Mapaddegat, Mentawai — Di tengah bisu dan bungkamnya aparat penegak hukum serta lembaga lingkungan hidup, penambangan pasir liar di Pantai Mapaddegat terus berlangsung hampir setiap malam. Deru mobil pick-up dan suara hiruk pikuk para penambang menjadi lagu malam yang terus menghantui warga pesisir—menyisakan jejak kehancuran di salah satu kawasan wisata unggulan Kepulauan Mentawai.
Diduga kuat, aktivitas ini berlangsung di bawah bayang-bayang perlindungan oknum berpengaruh. Terbukti, meski penambangan ini terang-terangan melanggar hukum dan merusak lingkungan, tak ada langkah tegas dan berkelanjutan yang diambil oleh aparat penegak hukum. Bahkan, Dinas Lingkungan Hidup dan Kebersihan pun tak berdaya. Rencana pemasangan plang larangan sekadar menjadi wacana tanpa realisasi.
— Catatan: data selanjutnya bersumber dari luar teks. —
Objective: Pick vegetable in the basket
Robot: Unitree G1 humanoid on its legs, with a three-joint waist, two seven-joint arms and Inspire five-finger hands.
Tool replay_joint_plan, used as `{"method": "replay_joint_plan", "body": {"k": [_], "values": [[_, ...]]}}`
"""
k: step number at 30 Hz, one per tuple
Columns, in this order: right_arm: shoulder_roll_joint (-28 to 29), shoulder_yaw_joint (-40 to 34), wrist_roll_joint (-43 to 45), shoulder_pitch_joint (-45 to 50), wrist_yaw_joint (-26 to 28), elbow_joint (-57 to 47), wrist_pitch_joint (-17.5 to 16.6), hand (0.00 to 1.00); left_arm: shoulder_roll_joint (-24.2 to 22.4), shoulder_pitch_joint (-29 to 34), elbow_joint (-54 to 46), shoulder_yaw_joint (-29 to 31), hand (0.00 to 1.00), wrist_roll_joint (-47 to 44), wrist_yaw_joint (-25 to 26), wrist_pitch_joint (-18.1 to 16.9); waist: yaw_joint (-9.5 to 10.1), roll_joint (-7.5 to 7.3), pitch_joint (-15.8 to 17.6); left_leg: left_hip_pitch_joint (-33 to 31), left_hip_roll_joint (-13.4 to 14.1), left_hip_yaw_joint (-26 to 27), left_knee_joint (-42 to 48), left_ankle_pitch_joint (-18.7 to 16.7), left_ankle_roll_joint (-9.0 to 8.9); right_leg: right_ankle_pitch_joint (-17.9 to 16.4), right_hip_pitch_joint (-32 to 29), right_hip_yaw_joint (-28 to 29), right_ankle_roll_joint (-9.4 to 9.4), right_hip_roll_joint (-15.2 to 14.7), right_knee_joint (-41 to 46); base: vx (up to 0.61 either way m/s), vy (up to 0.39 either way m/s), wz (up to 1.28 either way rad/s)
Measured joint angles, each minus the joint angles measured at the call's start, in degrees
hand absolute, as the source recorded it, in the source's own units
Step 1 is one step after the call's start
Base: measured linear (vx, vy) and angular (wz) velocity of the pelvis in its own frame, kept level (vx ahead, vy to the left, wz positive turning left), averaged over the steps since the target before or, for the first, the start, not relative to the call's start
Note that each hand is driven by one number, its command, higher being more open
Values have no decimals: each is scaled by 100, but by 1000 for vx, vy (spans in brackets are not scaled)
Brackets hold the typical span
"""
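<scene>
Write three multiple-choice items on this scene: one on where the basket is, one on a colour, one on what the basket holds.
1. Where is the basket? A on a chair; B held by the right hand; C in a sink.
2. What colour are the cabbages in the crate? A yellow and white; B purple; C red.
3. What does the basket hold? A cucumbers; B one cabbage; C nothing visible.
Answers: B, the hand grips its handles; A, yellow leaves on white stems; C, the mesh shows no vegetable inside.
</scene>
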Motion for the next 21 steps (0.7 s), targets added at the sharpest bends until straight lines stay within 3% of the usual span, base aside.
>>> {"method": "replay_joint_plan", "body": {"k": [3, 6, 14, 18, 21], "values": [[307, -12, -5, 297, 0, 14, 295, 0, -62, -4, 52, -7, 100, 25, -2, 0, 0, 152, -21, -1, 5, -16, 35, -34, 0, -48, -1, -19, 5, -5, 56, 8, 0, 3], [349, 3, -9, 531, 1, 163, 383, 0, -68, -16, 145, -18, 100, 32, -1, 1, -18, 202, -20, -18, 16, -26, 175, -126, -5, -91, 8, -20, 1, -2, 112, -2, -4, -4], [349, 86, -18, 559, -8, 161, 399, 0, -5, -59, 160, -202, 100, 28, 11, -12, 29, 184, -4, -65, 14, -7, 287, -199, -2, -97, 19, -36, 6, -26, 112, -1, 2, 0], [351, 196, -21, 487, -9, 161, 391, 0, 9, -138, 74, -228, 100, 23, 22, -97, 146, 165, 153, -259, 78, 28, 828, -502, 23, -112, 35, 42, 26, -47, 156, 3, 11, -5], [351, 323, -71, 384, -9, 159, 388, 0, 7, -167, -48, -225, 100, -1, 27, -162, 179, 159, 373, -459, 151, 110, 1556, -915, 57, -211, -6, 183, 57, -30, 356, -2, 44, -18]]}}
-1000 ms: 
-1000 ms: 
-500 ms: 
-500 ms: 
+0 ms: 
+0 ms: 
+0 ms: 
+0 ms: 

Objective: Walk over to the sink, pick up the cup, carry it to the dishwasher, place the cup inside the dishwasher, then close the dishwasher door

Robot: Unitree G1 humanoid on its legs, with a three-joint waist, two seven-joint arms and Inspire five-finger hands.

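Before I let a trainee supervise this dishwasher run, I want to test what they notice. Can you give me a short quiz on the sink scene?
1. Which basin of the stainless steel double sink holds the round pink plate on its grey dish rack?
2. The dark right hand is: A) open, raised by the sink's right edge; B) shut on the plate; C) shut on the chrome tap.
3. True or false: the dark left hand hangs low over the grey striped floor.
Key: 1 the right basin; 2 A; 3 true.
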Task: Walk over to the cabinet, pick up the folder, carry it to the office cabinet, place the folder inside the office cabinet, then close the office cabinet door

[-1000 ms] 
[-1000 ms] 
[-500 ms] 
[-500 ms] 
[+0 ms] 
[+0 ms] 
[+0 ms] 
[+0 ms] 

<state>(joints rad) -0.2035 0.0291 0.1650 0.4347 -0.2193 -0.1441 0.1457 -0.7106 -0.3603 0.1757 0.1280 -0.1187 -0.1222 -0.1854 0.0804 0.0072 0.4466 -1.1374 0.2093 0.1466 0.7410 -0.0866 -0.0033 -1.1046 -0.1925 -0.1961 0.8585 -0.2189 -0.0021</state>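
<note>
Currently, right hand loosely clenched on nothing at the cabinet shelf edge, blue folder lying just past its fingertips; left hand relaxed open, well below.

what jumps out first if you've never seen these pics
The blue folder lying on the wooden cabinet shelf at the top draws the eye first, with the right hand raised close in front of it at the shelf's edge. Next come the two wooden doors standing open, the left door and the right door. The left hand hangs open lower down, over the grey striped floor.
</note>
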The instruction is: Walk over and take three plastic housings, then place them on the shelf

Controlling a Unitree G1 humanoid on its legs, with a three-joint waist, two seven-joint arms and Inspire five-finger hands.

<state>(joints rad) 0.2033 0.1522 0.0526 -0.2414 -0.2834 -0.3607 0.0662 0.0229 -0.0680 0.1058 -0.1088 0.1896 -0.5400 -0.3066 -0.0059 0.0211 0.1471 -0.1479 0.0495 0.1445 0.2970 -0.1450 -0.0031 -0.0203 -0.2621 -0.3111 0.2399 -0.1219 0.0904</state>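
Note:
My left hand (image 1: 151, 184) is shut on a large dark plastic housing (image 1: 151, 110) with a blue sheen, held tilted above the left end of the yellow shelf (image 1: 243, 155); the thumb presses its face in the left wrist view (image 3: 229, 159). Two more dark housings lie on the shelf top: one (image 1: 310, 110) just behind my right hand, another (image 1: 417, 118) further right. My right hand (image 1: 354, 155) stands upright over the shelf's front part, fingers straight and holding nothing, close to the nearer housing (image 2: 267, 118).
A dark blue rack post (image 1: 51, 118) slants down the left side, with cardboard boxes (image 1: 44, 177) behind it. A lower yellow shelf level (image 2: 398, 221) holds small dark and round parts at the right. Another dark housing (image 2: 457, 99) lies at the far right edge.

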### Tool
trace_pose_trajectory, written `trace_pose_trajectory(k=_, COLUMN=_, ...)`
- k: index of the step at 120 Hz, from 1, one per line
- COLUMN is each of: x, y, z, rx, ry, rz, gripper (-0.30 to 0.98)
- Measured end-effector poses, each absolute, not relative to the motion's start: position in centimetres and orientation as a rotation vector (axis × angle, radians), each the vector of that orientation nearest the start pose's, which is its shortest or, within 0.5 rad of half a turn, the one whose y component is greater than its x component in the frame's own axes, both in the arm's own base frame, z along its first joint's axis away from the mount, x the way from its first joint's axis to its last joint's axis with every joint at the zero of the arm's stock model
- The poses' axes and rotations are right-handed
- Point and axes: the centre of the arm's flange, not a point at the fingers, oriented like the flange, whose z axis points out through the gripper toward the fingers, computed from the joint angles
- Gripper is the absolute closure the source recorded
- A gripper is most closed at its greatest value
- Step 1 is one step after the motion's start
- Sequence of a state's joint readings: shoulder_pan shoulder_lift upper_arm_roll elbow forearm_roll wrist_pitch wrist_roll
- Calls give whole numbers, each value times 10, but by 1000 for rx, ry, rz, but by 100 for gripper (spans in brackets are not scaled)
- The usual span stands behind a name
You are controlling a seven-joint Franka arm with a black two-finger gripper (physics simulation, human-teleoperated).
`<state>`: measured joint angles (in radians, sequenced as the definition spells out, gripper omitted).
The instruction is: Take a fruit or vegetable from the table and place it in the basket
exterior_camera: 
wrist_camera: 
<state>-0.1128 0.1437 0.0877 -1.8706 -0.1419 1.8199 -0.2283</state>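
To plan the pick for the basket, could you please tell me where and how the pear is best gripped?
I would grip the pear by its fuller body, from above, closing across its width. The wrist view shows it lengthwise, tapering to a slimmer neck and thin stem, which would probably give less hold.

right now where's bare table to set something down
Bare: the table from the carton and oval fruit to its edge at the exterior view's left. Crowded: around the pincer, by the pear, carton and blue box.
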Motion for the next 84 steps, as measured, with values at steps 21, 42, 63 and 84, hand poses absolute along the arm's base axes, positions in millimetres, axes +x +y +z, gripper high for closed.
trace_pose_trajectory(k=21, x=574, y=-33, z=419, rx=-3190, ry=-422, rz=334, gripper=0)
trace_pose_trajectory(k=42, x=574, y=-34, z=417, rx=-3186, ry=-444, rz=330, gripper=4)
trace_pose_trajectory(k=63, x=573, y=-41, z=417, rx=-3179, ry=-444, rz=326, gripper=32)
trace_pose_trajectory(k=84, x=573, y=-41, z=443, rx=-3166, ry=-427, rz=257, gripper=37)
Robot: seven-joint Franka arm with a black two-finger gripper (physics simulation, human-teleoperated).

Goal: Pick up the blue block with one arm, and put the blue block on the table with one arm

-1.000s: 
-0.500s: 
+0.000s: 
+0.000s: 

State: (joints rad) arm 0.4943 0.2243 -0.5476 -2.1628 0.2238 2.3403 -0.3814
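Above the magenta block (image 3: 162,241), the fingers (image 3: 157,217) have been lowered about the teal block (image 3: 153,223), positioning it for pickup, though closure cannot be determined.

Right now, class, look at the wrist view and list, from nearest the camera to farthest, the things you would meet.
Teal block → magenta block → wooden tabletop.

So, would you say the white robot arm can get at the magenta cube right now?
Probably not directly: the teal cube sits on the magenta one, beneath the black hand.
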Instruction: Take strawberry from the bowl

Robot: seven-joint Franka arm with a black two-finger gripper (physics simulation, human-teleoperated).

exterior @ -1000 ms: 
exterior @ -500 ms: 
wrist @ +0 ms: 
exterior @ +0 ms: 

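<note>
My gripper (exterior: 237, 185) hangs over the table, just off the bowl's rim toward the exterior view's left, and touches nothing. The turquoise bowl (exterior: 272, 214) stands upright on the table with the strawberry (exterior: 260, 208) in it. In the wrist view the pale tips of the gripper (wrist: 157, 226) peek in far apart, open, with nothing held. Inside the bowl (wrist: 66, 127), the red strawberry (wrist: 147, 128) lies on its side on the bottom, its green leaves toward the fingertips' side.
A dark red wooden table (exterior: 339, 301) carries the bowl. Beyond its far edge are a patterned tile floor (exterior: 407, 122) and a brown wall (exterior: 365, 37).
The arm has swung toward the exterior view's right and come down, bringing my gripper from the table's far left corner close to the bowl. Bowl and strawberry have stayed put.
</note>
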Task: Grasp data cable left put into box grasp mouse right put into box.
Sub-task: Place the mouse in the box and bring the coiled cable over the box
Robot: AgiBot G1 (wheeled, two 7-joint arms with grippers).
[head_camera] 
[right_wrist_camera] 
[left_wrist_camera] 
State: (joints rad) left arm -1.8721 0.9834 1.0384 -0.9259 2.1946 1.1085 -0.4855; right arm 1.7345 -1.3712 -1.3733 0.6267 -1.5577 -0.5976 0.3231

Ironisnya, suara rakyat yang terdampak hanya bisa memekik tanpa kuasa. “Hancurkanlah pantai itu… habiskanlah…!” teriak warga dalam nada getir, tiap kali mendengar suara kendaraan pengangkut pasir menembus sunyi malam. Mereka hanya bisa menyaksikan pantai mereka terkikis, sementara tanggul penahan abrasi telah roboh—tak mampu lagi melindungi garis pantai yang semakin tergerus.
Tahun lalu, tiga penambang ilegal sempat diamankan dan dijatuhi vonis tujuh bulan penjara dan denda lima belas juta rupiah subsider dua bulan kurungan. Namun, penegakan hukum berhenti di situ. Tak ada efek jera. Penambangan kembali marak, hanya berganti wajah pelaku.
“Seberapa kuat oknum yang memback-up perusakan pantai ini?” demikian pertanyaan menggantung yang terus bergema di masyarakat. Di balik kerusakan lingkungan ini, siapa yang sesungguhnya menikmati keuntungan?
Ketua Yayasan Nusa Tebai Mentawai, M. Haris, mengungkapkan kekecewaannya. Ia mengaku sudah berulangkali menyuarakan kerusakan ini ke sejumlah kepala OPD dan aparat hukum di Mentawai. Namun hingga kini, tak satu pun yang merespons dengan tindakan nyata.
Pantai Mapaddegat, yang dulu jadi magnet wisatawan, kini kehilangan pesonanya. Kerusakan ekologis bukan hanya memukul sektor pariwisata, tapi juga mengancam keberlangsungan hidup masyarakat pesisir.
Jika aparat terus bungkam, dan negara memilih absen, lalu siapa yang akan menyelamatkan Mapaddegat?